Brunetti esperaba que Vianello volviera a hablar de su tía; pero, al parecer, el impulso se había quedado en la questura y, como Brunetti tampoco deseaba proseguir la conversación, el tema quedó aparcado.
En la puerta del bar los dos hombres se detuvieron involuntariamente al recibir el trallazo del sol. Brunetti sabía que la questura estaba a menos de dos minutos, pero con aquel calor, que parecía haber aumentado mientras ellos estaban en el bar, era como si se hallara a media ciudad de distancia. El sol calcinaba la ribera del canal. Había turistas sentados bajo los parasoles de la trattoria del otro lado del puente. Brunetti los observó un momento, acechando movimiento. ¿Podría ser que el calor los hubiera secado y estuvieran huecos, como caparazones de langosta? Pero en aquel momento un camarero llevó un vaso alto de un líquido oscuro a una de las mesas, y el cliente volvió la cabeza lentamente, para verlo llegar.

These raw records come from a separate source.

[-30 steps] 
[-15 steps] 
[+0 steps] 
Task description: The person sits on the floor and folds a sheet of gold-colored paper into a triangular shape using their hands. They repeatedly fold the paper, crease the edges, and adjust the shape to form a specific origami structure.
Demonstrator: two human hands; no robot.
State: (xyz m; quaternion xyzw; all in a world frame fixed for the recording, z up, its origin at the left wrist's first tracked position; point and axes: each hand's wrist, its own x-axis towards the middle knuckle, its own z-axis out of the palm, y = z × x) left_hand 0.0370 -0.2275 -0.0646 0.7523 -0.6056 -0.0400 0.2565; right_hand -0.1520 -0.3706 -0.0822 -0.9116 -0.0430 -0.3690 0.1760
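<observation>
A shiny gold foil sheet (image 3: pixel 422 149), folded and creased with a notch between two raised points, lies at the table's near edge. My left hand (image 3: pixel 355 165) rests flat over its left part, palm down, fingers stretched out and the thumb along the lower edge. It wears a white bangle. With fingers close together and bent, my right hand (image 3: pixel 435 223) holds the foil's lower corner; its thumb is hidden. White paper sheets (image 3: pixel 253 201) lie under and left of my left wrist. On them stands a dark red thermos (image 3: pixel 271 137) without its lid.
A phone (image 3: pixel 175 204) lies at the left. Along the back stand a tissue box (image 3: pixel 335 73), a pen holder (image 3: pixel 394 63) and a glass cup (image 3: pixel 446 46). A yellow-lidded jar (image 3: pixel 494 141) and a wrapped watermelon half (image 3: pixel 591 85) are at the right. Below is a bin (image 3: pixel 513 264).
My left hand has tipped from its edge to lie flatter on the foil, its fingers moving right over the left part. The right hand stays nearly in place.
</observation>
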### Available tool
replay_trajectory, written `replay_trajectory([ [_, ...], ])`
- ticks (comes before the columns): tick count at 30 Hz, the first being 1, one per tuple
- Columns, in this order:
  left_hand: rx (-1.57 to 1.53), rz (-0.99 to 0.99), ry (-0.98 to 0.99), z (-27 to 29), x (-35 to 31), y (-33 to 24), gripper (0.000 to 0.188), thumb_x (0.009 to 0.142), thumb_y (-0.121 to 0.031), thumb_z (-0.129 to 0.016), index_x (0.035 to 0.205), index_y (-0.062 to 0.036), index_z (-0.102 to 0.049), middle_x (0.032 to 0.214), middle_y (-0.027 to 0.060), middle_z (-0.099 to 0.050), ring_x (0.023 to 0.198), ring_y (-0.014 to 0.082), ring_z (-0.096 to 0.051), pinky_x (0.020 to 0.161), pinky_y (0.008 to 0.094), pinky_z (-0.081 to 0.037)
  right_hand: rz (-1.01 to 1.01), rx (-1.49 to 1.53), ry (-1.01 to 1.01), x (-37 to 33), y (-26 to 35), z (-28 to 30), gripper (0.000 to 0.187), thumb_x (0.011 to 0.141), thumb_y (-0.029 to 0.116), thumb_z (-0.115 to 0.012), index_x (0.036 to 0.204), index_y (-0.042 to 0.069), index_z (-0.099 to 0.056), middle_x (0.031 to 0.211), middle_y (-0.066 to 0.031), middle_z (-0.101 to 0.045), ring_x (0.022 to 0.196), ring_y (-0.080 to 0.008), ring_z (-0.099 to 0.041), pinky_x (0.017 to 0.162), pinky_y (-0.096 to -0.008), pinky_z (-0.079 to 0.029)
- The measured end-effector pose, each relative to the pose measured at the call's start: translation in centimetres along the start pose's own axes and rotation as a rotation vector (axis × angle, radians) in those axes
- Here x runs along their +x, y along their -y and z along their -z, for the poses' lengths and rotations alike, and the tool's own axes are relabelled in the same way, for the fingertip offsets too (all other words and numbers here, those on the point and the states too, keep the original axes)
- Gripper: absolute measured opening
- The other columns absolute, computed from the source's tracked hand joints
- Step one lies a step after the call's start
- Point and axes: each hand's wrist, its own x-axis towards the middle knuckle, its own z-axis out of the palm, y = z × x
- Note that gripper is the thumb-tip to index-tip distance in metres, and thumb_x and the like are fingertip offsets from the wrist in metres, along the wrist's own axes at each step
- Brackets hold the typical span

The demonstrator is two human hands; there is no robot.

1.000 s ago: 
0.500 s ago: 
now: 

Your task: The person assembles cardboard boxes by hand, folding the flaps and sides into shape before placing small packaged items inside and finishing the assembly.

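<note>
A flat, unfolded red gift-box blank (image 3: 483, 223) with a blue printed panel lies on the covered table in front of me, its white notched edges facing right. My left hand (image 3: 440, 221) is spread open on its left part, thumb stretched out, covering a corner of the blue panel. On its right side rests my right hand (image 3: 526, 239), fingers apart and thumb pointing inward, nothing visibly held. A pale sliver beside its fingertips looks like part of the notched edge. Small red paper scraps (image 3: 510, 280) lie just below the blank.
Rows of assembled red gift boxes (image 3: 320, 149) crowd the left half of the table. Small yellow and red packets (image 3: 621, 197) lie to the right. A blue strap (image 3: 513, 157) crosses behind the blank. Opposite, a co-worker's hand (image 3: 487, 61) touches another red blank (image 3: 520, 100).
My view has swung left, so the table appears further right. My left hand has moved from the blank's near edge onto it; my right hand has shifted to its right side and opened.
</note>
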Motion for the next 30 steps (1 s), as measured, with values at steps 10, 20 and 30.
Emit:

Los dos hombres empezaron a andar. Las masas de agua, eso lo sabía Brunetti, debían refrescar el ambiente, pero la lisa superficie verde oscuro del canal parecía redoblar el calor al reflejar la luz. En vez de frescor sólo exhalaba humedad.
– No tenía ni idea de que fuera ingeniero -dijo Vianello.
– Tampoco yo.
– Ingeniero hidráulico, para más señas -añadió Vianello con franca admiración. La puerta de la questura estaba a pocos pasos. El guardia se había refugiado en el interior. Era comprensible.
Brunetti se enjugó la cara con la manga de la camisa, admirándose de la estupidez que le había hecho ponerse camisa de manga larga con semejante día.
– ¿Cuánto tiempo lleva aquí? -preguntó Brunetti, yendo hacia la escalera.
– No estoy seguro. Tres o cuatro años. Supongo que sin papeles durante mucho tiempo. Siempre desaparecía cuando yo venía de uniforme. -Vianello sonrió al recordarlo-. Es curioso, un individuo tan alto, y era visto y no visto como si se hubiera evaporado.
– Es lo que voy a hacer yo -dijo Brunetti cuando llegaban al primer piso.
– ¿Hacer qué?
– Evaporarme.
– Esperemos que él no -dijo Vianello.
– ¿Quién? ¿Bambola?
– Sí. Sergio no puede trabajar tantas horas. Y reconoce que el bar tiene mucho mejor aspecto. En un solo día.
– Es que su mujer ha estado enferma -dijo Brunetti-. Tuvo suerte de encontrarlo.
– Trabajo duro, llevar un bar -dijo Vianello-. Todo el día ahí metido, sin saber los problemas que vasa tener con la gente, y obligado a ser cortés con todo el mundo.
– Poco más o menos, lo mismo que aquí -dijo Brunetti.